This prospective cohort study aimed to investigate the gender specificity of spousal concordance in the development of chronic diseases in middle-aged and older Chinese couples. We hypothesized that (1) the development of chronic diseases would co-occur among these couples, such that the participants whose spouse had a chronic disease at baseline would experience an increased risk of chronic disease development during the follow-up period relative to those with a healthy spouse; and (2) the extent to which husbands’ and wives’ development of chronic disease would be affected by their sick partners would differ.
2. Materials and Methods
2.1. Study Samples
Our study sample was derived from the China Health and Retirement Longitudinal Study (CHARLS 2011–2015), a nationally representative longitudinal study of community-dwelling older adults aged 45 years and above, with a follow-up interval of 2 years (Wave 1 [baseline, 2010–2011], Wave 2 [2012–2013] and Wave 3 [2014–2015]) [33]. The respondents were interviewed face-to-face in their homes via computer-assisted personal interviewing (CAPI) technology. Our sample comprised 3420 CHARLS couples that fulfilled the following criteria: (1) both spouses were included in the data; (2) both spouses were at least 45 years old at baseline; (3) both had complete data on chronic disease status at baseline (Wave 1, 2010–2011) and at the end of the 4-year follow-up (Wave 3, 2014–2015).
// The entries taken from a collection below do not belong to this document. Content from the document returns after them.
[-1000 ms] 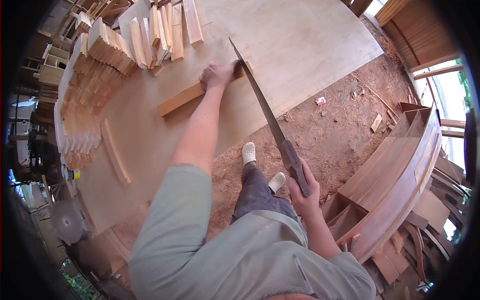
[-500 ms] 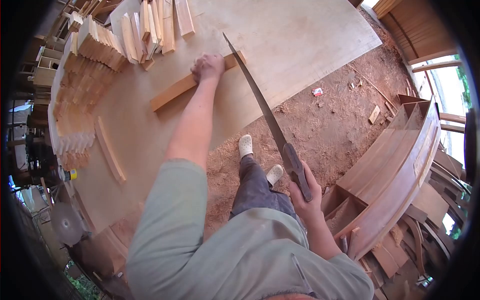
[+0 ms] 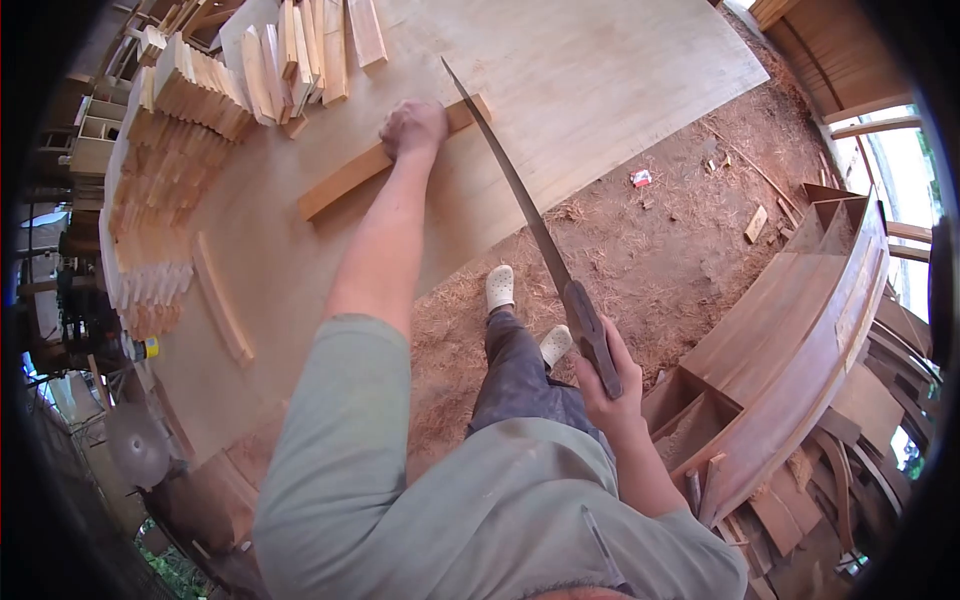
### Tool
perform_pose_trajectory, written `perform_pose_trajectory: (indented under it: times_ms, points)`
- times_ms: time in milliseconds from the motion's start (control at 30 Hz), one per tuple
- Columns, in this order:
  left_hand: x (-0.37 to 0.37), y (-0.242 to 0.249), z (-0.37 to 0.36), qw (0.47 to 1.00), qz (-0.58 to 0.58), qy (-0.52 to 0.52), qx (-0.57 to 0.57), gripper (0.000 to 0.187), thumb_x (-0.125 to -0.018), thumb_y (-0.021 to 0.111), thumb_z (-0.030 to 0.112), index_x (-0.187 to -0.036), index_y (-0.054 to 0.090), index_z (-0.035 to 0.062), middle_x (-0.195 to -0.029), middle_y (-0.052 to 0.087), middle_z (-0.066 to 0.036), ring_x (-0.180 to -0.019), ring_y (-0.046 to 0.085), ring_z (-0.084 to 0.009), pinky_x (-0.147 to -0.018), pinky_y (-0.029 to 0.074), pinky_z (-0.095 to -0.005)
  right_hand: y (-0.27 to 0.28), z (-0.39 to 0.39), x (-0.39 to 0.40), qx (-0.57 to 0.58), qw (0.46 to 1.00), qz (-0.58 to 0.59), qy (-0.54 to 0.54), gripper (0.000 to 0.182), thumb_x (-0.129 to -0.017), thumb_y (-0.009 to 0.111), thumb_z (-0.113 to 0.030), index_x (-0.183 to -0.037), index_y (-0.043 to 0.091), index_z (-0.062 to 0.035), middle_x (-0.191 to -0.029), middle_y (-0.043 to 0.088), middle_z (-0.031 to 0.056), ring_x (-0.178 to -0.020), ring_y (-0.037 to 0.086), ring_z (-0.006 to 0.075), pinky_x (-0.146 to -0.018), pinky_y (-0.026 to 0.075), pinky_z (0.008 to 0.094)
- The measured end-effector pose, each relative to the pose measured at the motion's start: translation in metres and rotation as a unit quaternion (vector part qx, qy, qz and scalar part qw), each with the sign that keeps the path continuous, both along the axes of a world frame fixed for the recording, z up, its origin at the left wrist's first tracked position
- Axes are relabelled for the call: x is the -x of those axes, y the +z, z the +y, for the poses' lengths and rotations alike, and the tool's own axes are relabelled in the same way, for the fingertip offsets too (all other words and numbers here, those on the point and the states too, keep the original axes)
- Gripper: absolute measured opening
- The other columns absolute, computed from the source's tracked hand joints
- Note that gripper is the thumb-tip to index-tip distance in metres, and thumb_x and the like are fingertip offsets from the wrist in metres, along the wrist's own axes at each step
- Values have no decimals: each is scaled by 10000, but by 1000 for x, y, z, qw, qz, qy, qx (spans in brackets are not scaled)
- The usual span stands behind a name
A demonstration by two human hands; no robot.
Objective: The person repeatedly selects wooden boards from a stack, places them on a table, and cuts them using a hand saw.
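Observation:
My left hand point(image 3: 415, 128) is closed over a wooden block point(image 3: 345, 183), a long squared piece lying aslant on the plywood tabletop point(image 3: 560, 110). My right hand point(image 3: 612, 385) grips the dark wooden handle of a handsaw point(image 3: 525, 200). The saw's long tapering blade points up and to the left, its thin tip beyond the block. Close to the block's right end, the blade crosses over it in this view.
Stacked notched wood pieces point(image 3: 175, 170) line the table's left side, with loose sticks point(image 3: 310, 50) at the back. A single strip point(image 3: 222, 300) lies nearer. To the right, a wooden cabinet frame point(image 3: 780, 320) rests on the shaving-strewn ground point(image 3: 650, 240).
The view has shifted slightly. Both hands keep nearly the same place, the left on the block and the right on the saw handle.

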State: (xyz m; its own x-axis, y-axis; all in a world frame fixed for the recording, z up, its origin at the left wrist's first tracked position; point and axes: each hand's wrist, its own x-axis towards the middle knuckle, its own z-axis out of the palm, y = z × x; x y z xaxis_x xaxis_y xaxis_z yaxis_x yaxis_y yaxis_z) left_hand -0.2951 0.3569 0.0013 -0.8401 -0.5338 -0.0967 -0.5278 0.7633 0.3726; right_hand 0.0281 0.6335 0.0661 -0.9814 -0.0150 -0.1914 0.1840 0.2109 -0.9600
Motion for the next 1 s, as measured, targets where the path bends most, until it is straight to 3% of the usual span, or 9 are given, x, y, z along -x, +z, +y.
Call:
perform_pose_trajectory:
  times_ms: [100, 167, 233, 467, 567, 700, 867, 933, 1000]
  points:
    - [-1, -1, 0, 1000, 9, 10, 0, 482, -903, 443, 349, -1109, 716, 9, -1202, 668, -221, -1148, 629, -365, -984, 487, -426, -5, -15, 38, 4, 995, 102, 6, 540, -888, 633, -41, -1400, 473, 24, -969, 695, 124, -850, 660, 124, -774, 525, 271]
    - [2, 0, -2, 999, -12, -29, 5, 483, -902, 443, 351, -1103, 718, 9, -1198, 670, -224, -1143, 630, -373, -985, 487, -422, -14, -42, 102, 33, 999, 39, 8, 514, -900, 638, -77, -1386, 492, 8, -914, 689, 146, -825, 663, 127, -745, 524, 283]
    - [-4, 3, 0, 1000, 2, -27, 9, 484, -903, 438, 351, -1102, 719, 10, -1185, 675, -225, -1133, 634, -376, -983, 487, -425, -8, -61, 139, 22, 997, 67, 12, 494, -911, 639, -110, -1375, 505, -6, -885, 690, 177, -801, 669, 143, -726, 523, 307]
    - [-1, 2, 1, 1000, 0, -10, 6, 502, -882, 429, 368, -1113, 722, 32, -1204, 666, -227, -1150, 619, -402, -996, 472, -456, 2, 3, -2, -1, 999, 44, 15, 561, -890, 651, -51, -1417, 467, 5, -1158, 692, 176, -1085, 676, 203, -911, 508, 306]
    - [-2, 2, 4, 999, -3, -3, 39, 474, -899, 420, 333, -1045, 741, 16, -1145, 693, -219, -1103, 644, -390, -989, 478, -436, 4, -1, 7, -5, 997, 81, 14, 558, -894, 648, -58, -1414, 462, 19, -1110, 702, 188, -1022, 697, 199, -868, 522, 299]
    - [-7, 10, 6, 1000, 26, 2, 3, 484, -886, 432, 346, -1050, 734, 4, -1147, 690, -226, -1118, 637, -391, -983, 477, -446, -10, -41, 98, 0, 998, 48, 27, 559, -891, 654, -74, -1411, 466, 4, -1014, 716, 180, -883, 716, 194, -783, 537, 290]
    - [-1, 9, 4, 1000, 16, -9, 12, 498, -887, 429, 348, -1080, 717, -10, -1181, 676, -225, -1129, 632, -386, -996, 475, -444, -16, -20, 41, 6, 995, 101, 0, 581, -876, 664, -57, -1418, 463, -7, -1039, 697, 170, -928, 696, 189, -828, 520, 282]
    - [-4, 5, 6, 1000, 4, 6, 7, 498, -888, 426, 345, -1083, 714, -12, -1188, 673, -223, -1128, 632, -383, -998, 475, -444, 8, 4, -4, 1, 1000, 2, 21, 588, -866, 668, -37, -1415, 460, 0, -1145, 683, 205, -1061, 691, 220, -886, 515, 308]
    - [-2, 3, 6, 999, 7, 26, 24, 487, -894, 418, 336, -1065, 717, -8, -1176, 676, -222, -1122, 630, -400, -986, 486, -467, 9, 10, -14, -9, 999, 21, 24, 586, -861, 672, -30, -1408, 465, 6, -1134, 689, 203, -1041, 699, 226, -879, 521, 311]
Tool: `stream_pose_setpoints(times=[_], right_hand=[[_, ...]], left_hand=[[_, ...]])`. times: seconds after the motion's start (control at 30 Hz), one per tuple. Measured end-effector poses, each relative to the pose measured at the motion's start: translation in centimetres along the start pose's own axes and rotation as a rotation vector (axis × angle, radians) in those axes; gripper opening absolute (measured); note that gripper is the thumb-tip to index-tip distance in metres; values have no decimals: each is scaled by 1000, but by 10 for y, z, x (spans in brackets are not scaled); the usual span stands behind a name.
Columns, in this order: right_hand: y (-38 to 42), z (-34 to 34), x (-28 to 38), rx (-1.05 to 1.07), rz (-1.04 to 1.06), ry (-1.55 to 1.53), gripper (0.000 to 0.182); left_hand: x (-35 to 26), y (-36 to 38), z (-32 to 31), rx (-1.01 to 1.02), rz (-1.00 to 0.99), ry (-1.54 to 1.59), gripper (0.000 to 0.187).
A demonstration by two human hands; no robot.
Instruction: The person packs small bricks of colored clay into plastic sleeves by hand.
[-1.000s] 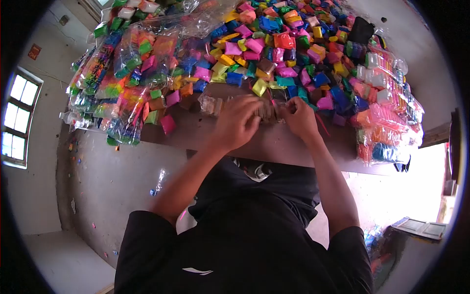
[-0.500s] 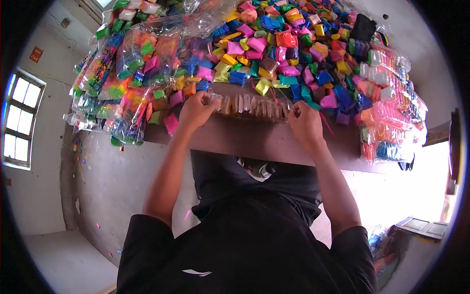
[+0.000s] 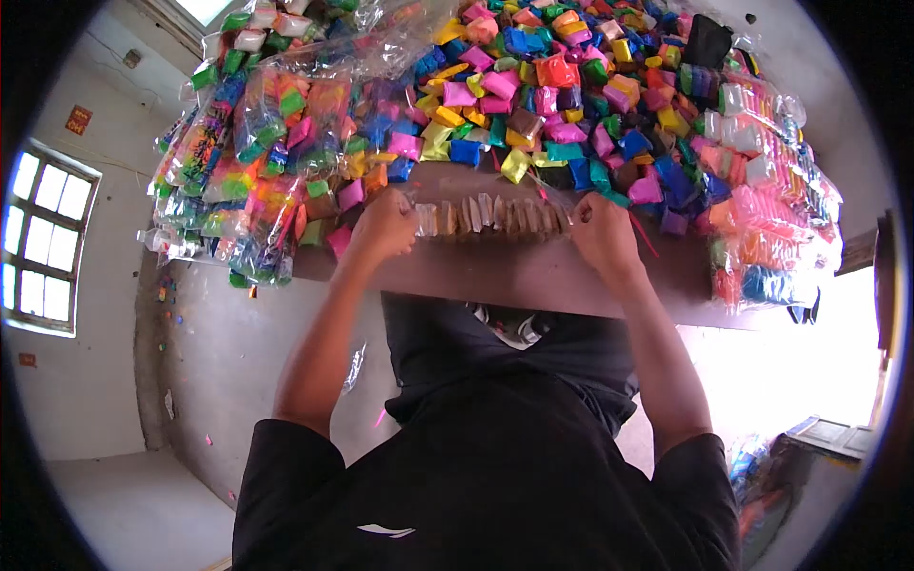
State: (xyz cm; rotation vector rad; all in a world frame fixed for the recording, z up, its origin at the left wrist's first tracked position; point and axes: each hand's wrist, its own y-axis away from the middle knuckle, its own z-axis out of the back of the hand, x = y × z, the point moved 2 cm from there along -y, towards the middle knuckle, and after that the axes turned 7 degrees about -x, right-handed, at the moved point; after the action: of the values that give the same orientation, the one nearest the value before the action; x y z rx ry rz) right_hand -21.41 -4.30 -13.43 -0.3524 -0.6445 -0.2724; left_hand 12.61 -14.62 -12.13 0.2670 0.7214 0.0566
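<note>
A row of thin brown and whitish packets (image 3: 490, 215) lies in what looks like a clear plastic bag, near the table's front edge. At its left end my left hand (image 3: 385, 225) is closed, fingers curled on the bag's edge. My right hand (image 3: 602, 230) pinches the clear plastic at the other end, thumb and fingers together. Just behind the row are small wrapped blocks in many colours, such as a yellow one (image 3: 515, 167) and a blue one (image 3: 466, 152). A thin red strip (image 3: 644, 234) lies beside my right hand.
A big heap of coloured blocks (image 3: 533, 76) covers the back of the brown table (image 3: 457, 271). Filled clear bags are piled at the left (image 3: 257, 181) and right (image 3: 762, 205). A black item (image 3: 706, 48) rests on the heap. Clear plastic (image 3: 354, 367) lies on the floor.
The view has shifted slightly. My left hand has turned and its fingers now curl lower along the bag's end. My right hand keeps its pinch. Clear plastic now shows on the floor by my left forearm.
</note>
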Motion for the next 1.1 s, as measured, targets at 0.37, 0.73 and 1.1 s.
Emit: stream_pose_setpoints(times=[0.37, 0.73, 1.1], right_hand=[[10, 24, -24, -31, 47, -46, 18], [19, 53, -30, -57, 5, -38, 18], [30, 69, -53, -91, -133, -115, 18]], left_hand=[[6, 29, -23, 97, 71, 248, 30], [-29, 20, -25, -96, -170, 160, 24], [-34, 31, -49, -156, -146, 285, 25]])
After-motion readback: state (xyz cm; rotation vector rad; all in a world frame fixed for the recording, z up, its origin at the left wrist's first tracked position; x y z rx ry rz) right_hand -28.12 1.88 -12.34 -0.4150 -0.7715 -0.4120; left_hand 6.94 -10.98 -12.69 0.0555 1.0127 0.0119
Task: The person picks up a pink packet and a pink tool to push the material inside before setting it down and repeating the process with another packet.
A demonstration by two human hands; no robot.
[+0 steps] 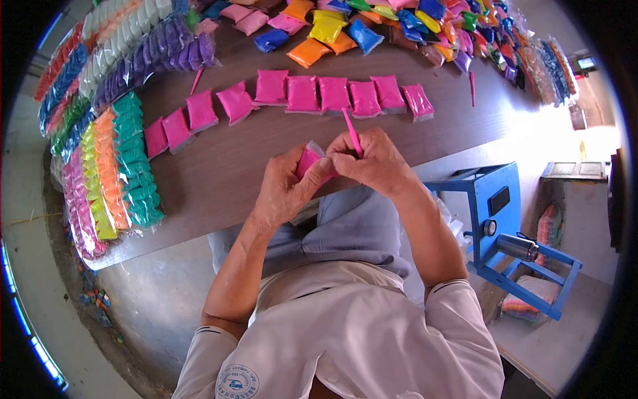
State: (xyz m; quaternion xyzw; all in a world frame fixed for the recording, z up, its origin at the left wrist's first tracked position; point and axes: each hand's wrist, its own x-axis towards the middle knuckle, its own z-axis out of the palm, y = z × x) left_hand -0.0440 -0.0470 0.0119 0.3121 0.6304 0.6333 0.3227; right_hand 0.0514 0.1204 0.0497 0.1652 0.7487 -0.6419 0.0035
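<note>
My left hand (284, 186) is closed around a small pink packet (308, 159) with a clear plastic edge, just past the table's near edge. Most of the packet is hidden by the thumb and fingers. In my right hand (375, 159) a thin pink plastic stick (352, 133) is gripped and points up and away from me. The right fingertips meet the packet's right side, and whether they pinch it is hidden. Beyond both hands, several similar pink packets (303, 94) lie in a curved row on the brown table (232, 153).
Bundles of bagged packets, purple (149, 66) and teal (138, 166) among them, fill the left side. Loose coloured packets (325, 30) are heaped at the back. Another pink stick (472, 88) lies at right. A blue stool (495, 193) holds a phone and a metal flask (517, 247).
</note>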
Because our study’s aim was to explore spousal mutual influences on chronic disease development, couples in which both spouses had chronic diseases at baseline were excluded.
2.2. Measurement
2.2.1. Chronic Disease Status
The respondents were asked whether they had received a diagnosis of any of the following chronic diseases in Wave 1 (2010–2011) and Wave 3 (2014–2015): hypertension, diabetes or high blood sugar, cancer and malignant tumor (excluding small skin cancer), chronic lung disease (e.g., emphysema and chronic bronchitis), cardiac disease (e.g., myocardial infarction, coronary heart disease, angina pectoris, heart failure and other heart problems), stroke, and dyslipidemia (elevation of low-density lipoprotein-cholesterol, triglycerides (TGs), and total cholesterol, or reduction of high-density lipoprotein-cholesterol) [33]. Accordingly, chronic disease status was assigned according to the answers to these questions, with ‘0’ referring to the absence of chronic disease and ‘1’ referring to the presence of at least one of these seven chronic diseases. All these chronic diseases were based on self-reports.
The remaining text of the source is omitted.